Abstract

This paper asks whether doctoral assessment has escaped the regulation of quality assurance procedures. Raising questions about the affective and micropolitical dimensions of an oral examination conducted in private, it explores how current concerns about quality assurance, standards, benchmarks and performance indicators in higher education apply to the assessment of doctoral/research degrees in Britain, and in particular to the viva voce examination. Successful PhD completion is a key performance indicator for universities and an important basis for the accreditation of their staff. Despite the rise of new managerialism, a general preoccupation with calculable standards and outcomes and an emphasis on student entitlements, transparency of decision making and information for ‘consumers’, there still seems to be considerable variation, and some mystification, in how doctoral assessment is conducted and experienced.
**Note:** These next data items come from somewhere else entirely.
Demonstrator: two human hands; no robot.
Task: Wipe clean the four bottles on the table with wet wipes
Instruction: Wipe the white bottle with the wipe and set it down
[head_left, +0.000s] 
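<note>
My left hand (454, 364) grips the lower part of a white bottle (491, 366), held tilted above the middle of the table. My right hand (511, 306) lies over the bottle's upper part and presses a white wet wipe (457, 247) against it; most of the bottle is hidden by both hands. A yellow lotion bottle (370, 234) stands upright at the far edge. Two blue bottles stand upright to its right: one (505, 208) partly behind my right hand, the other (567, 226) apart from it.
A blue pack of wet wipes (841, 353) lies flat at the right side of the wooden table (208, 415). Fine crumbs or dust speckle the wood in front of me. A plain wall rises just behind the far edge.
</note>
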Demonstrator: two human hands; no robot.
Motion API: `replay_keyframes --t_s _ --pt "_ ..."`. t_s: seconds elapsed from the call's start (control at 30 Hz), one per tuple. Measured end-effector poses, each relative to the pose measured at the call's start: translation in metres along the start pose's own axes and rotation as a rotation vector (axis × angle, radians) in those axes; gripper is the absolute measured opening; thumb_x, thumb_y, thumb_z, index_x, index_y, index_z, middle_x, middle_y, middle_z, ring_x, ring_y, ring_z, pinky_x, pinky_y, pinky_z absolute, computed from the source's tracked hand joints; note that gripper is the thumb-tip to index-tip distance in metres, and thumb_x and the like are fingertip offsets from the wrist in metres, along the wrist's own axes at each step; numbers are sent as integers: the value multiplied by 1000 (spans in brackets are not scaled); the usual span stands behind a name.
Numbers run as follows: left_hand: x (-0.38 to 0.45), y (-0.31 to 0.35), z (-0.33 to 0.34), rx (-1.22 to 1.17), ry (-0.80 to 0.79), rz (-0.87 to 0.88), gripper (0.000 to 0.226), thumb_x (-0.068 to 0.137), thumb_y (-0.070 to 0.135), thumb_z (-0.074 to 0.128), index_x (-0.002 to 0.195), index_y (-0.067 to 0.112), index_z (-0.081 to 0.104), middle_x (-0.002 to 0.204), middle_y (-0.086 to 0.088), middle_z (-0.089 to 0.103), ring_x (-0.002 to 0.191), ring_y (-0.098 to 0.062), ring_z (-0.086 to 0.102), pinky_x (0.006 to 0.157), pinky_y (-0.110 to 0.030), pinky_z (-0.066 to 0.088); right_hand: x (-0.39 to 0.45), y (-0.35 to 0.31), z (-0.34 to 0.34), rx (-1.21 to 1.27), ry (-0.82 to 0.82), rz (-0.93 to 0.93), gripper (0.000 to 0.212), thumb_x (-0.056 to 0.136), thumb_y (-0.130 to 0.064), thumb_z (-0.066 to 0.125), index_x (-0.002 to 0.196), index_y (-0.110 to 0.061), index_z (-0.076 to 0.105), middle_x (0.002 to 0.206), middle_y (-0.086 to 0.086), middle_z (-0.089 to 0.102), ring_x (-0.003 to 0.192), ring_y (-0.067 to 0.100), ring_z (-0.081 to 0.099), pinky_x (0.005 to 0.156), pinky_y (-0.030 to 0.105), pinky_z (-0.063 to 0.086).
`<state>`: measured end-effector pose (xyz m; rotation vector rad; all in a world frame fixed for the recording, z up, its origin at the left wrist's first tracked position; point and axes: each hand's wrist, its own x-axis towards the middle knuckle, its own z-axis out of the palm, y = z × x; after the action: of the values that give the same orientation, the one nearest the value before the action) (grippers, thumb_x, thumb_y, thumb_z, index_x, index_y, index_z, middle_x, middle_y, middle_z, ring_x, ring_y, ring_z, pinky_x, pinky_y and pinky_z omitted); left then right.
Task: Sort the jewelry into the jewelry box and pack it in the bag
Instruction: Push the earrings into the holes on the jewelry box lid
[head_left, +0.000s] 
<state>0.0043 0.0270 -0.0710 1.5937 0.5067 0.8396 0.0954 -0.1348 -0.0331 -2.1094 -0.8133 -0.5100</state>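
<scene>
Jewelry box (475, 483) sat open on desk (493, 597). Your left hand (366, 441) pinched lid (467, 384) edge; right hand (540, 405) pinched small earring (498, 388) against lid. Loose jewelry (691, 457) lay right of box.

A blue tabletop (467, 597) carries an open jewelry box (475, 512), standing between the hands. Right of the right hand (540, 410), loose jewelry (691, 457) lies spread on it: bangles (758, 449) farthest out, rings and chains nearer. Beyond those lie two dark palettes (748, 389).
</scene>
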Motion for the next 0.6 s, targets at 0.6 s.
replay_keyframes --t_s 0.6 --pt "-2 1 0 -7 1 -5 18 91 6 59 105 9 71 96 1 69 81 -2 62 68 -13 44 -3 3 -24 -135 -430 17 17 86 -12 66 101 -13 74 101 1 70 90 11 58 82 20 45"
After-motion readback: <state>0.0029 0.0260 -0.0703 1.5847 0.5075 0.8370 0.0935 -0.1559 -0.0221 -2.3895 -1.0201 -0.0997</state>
The massification of doctoral studies and the doubling in number of institutions awarding their own doctorates, post-1992, are both likely to increase product variety still further. In the last decade of the twentieth century, there was a major expansion of doctoral studies and a widening of the types of doctorate that may be undertaken in the UK. Although attention has been given to improving supervision and research skills training here since the late 1980s, the assessment process seems to have escaped the scrutiny, checks and balances currently being applied to other academic programmes. In this paper we wish to explore if and how quality assurance, standards, benchmarks and performance indicators should apply in particular to the viva voce examination. We shall also consider the emotional, affective and micropolitical dimensions of an oral examination conducted in private.